From Note-Level to Chord-Level Neural Network Models for Voice Separation in Symbolic Music
This work addresses the problem of automatically separating voices in music for applications in music analysis and generation, representing an incremental improvement over existing methods.
The paper tackles voice separation in symbolic music by defining a flexible task that allows voices to diverge and converge, and trains neural networks at note-level and chord-level to assign notes to voices. Both models surpass a strong baseline in extracting consecutive within-voice note pairs, with the chord-level model performing slightly better, and they also outperform previous approaches on Bach music.
Music is often experienced as a progression of concurrent streams of notes, or voices. The degree to which this happens depends on the position along a voice-leading continuum, ranging from monophonic, to homophonic, to polyphonic, which complicates the design of automatic voice separation models. We address this continuum by defining voice separation as the task of decomposing music into streams that exhibit both a high degree of external perceptual separation from the other streams and a high degree of internal perceptual consistency. The proposed voice separation task allows for a voice to diverge to multiple voices and also for multiple voices to converge to the same voice.

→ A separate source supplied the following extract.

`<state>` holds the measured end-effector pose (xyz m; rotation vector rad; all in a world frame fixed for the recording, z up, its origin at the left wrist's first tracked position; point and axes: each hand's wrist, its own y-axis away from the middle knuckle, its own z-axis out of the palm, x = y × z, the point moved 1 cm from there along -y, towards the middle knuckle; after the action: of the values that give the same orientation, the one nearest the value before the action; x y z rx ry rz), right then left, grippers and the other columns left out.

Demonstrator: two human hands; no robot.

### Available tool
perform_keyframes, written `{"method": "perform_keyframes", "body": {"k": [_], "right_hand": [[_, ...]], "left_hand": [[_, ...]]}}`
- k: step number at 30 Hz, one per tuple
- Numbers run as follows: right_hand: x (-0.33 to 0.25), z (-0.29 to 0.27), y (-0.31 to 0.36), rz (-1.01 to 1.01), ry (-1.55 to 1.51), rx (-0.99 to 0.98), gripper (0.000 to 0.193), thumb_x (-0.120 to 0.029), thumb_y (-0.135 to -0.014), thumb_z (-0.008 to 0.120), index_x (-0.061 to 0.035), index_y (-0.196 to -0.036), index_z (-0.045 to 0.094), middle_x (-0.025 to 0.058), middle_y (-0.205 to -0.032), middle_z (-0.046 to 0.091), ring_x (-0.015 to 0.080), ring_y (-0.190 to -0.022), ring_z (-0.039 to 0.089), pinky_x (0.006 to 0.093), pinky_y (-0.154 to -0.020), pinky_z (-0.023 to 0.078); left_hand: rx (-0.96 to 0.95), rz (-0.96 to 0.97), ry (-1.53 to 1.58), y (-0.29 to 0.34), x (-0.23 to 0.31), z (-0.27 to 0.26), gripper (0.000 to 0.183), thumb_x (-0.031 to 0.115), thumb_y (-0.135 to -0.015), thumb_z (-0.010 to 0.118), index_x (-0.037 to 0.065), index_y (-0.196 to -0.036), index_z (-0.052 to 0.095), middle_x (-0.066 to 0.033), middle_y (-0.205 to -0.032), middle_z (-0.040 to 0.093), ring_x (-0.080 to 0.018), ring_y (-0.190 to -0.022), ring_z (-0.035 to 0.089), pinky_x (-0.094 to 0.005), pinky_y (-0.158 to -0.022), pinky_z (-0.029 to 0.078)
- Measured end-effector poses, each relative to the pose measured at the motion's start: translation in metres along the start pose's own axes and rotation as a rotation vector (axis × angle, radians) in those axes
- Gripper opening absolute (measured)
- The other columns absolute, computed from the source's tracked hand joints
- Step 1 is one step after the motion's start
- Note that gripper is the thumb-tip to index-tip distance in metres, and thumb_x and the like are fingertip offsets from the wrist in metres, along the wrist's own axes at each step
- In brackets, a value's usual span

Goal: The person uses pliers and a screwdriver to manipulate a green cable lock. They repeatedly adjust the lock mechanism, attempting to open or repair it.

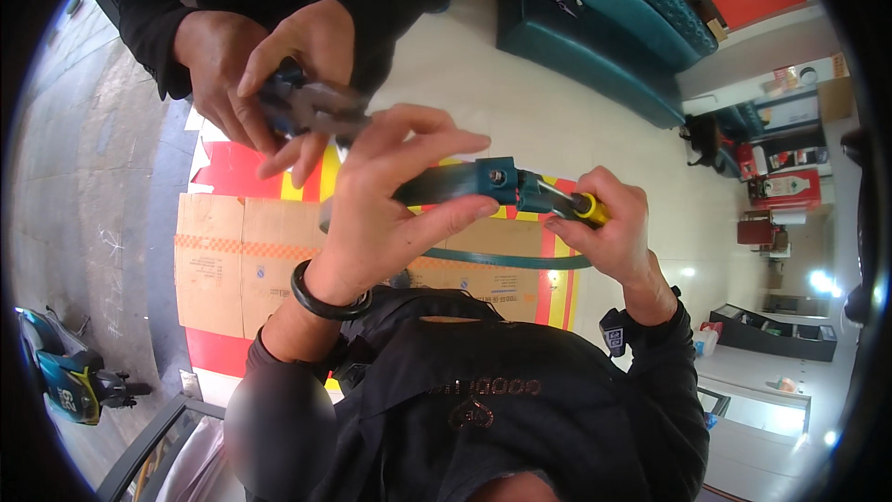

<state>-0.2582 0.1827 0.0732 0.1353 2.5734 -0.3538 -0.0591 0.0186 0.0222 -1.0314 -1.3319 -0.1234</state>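
A pale tiled floor runs under everything, with a flattened brown cardboard sheet lying on it below the hands and a teal padded sofa beyond the fingertips at upper right. The left hand is curled about the near end of a teal metal bar with a block-shaped clamp, thumb beneath and fingers arched loosely over the top. The right hand is closed round the yellow-and-black handle of a screwdriver, whose tip seems to meet the clamp, though the joint is hard to see. Just past the left fingertips, a co-worker's two hands grip dark grey pliers.
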Motion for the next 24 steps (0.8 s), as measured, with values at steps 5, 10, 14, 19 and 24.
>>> {"method": "perform_keyframes", "body": {"k": [5, 10, 14, 19, 24], "right_hand": [[0.0, -0.01, -0.004, -0.074, 0.111, 0.065, 0.037, -0.008, -0.066, 0.086, -0.0056, -0.081, 0.052, 0.0048, -0.064, 0.053, 0.0136, -0.051, 0.049, 0.0259, -0.05, 0.038], [-0.001, -0.016, -0.008, -0.094, 0.194, 0.063, 0.039, -0.007, -0.063, 0.086, -0.006, -0.08, 0.052, 0.0068, -0.063, 0.052, 0.0186, -0.049, 0.049, 0.0276, -0.048, 0.038], [-0.003, -0.018, -0.011, -0.131, 0.239, 0.078, 0.039, -0.008, -0.063, 0.087, -0.0062, -0.078, 0.051, 0.0071, -0.063, 0.052, 0.0197, -0.049, 0.049, 0.0283, -0.047, 0.038], [-0.007, -0.018, -0.014, -0.183, 0.33, 0.069, 0.04, -0.01, -0.063, 0.089, -0.0062, -0.074, 0.051, 0.0066, -0.062, 0.049, 0.02, -0.047, 0.048, 0.0294, -0.045, 0.036], [-0.009, -0.021, -0.019, -0.255, 0.437, 0.089, 0.043, -0.014, -0.061, 0.093, -0.0058, -0.072, 0.052, 0.0065, -0.06, 0.045, 0.021, -0.046, 0.044, 0.0308, -0.043, 0.033]], "left_hand": [[-0.045, -0.049, 0.327, -0.01, -0.012, 0.002, 0.027, 0.005, -0.075, 0.083, 0.001, -0.099, 0.075, -0.0077, -0.106, 0.064, -0.0185, -0.098, 0.061, -0.0284, -0.082, 0.049], [-0.129, -0.151, 0.502, -0.018, -0.022, -0.001, 0.02, 0.008, -0.078, 0.084, 0.001, -0.095, 0.075, -0.0095, -0.105, 0.063, -0.0176, -0.1, 0.06, -0.0294, -0.092, 0.047], [-0.159, -0.172, 0.501, -0.023, -0.023, -0.002, 0.018, 0.007, -0.078, 0.083, 0.001, -0.093, 0.074, -0.009, -0.104, 0.063, -0.0167, -0.099, 0.059, -0.0293, -0.091, 0.046], [-0.224, -0.165, 0.481, -0.029, -0.024, -0.007, 0.017, 0.003, -0.078, 0.081, 0.002, -0.093, 0.073, -0.0075, -0.103, 0.061, -0.016, -0.098, 0.058, -0.0292, -0.091, 0.045], [-0.237, -0.143, 0.441, -0.032, -0.025, -0.003, 0.017, -0.004, -0.076, 0.076, 0.003, -0.09, 0.069, -0.0066, -0.104, 0.059, -0.016, -0.099, 0.057, -0.0298, -0.092, 0.043]]}}
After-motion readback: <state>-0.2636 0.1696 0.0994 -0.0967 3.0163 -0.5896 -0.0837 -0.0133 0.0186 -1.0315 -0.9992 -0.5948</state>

Equipped with this flexible task definition, we manually annotated a corpus of popular music and used it to train neural networks that assign notes to voices either separately for each note in a chord (note-level), or jointly to all notes in a chord (chord-level). The trained neural models greedily assign notes to voices in a left to right traversal of the input chord sequence, using a diverse set of perceptually informed input features. When evaluated on the extraction of consecutive within voice note pairs, both models surpass a strong baseline based on an iterative application of an envelope extraction function, with the chord-level model consistently edging out the note-level model. The two models are also shown to outperform previous approaches on separating the voices in Bach music.